Fig. 1. NPM1 mutated AML patients can be classified into two distinct molecular subtypes.

Fig. 1

A Consensus clustering of gene expression data shows two distinct clusters across five different datasets. Unsupervised machine-learning method was applied to five different patient cohorts independently and an optimal number of clusters (two clusters, supplementary Fig. 1) were discovered in each cohort. In the network, each node represents a cluster from a dataset. The size of the nodes are proportional to the number of the patients in the cluster and are colored according to the dataset. To compare the clusters from different datasets, Pearson correlation coefficients between their centroids was used.

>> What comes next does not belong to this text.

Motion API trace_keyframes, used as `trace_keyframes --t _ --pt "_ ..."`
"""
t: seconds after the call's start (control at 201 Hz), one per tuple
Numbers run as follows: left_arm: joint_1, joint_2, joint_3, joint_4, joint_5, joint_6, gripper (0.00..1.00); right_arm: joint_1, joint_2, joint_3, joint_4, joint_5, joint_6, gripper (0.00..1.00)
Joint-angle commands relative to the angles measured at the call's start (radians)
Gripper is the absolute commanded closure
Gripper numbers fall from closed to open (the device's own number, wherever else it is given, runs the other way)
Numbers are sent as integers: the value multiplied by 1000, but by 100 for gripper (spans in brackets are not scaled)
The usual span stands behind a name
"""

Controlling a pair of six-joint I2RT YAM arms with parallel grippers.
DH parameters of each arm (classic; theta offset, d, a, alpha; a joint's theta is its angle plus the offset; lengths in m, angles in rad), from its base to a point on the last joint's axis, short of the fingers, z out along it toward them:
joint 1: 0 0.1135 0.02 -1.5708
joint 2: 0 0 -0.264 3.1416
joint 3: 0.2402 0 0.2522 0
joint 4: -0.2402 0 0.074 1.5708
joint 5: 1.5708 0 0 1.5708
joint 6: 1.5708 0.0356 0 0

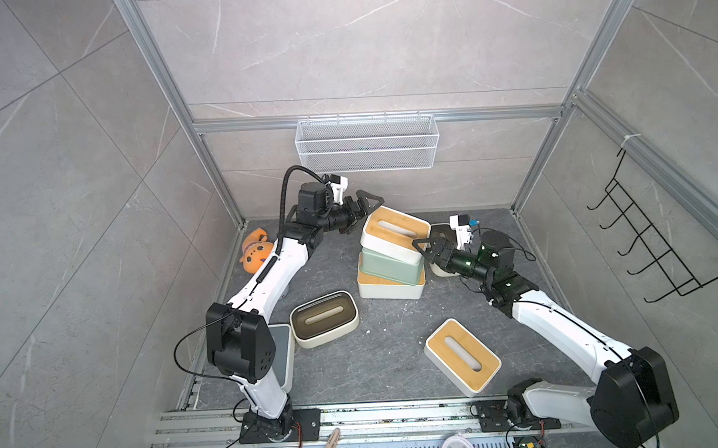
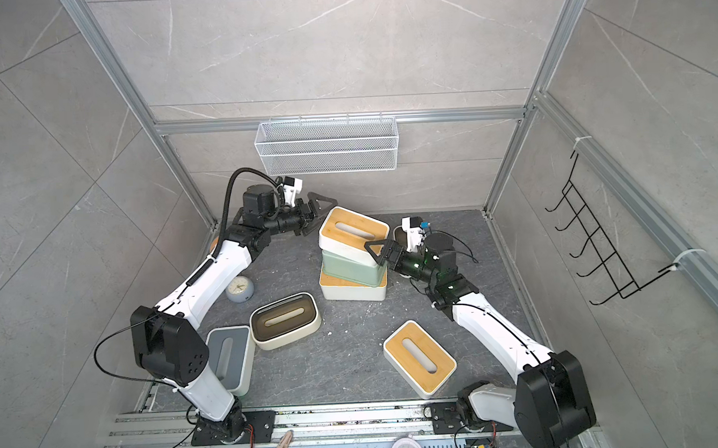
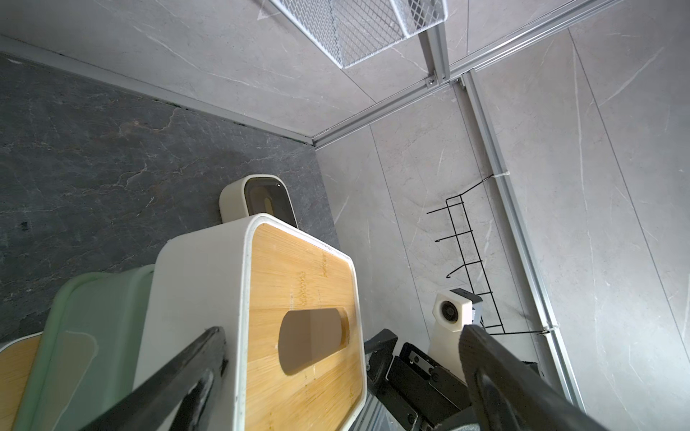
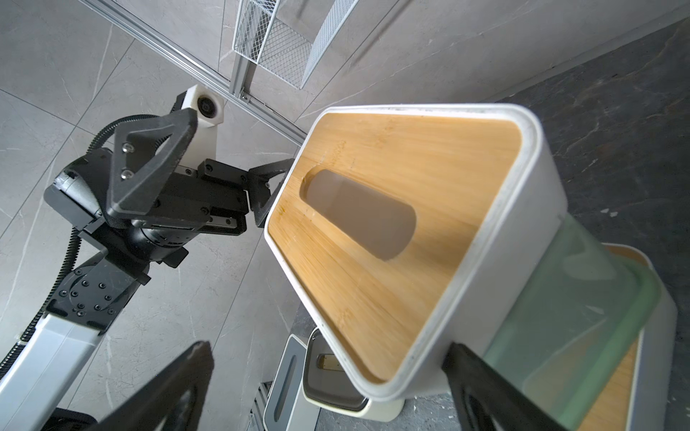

In the network, edge width is proportional to the correlation between clusters. This network was further classified into two clusters (meta-clustering), annotated as primitive and committed. For network visualization, Fruchterman–Reingold force directed layout algorithm was applied. B The cellular deconvolution shows that primitive clusters are enriched in stem cells (two-sided Wilcoxon rank-sum test p-value < 2.2E−16 for UHN, KI, BeatAML, Leucegene dataset, and p-value = 4.5E−14 for TCGA dataset). PERT algorithm was applied to compute the stem cell score for all samples. Higher PERT score indicates that the subtype is enriched with stem cells. C Mutation status of genes in primitive and committed clusters. In the oncoprint, the top bar indicates primitive and committed subtype and the second bar shows patient cohort.